A wide-area time authentication algorithm is proposed to compute the Global Positioning System (GPS) timing that is resilient against spoofing attacks. The considered widearea network consists of multiple GPS receiving systems, each comprising of the innovative distributed multiple directional antennas (DMDA) setup triggered via a common clock. Based on the communication infrastructure of the grid, the single-difference pseudorange residuals across the antennas are processed using the wide-area belief propagation-based extended Kalman filter (BP-EKF) algorithm in a distributed manner. To detect spoofing, a KL-divergence-based threshold is used to estimate the dissimilarity in the antenna-specific timing errors. Thereafter, the pseudoranges are corrected using the BP estimates of timing error and processed via adaptive EKF to compute the GPS timing, which is given to the phasor measurement units (PMUs).
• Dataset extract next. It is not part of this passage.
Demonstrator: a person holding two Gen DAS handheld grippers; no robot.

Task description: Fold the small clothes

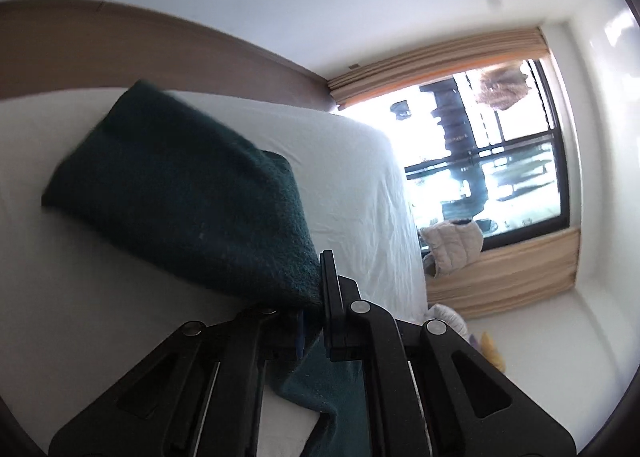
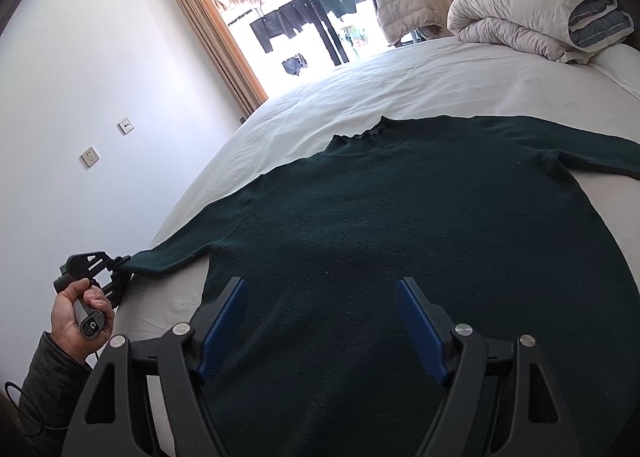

We have demonstrated the successfully detection and mitigation of the external timing attack, by subjecting one receiving system to a simulated meaconing attack that induces a 60 micro second time delay. Thereafter, by analyzing the voltage stability index of a critical node in the simulated grid, we have also validated the compliance of the proposed wide-area BP-EKF estimated timing with the IEEE-C37.118 standards.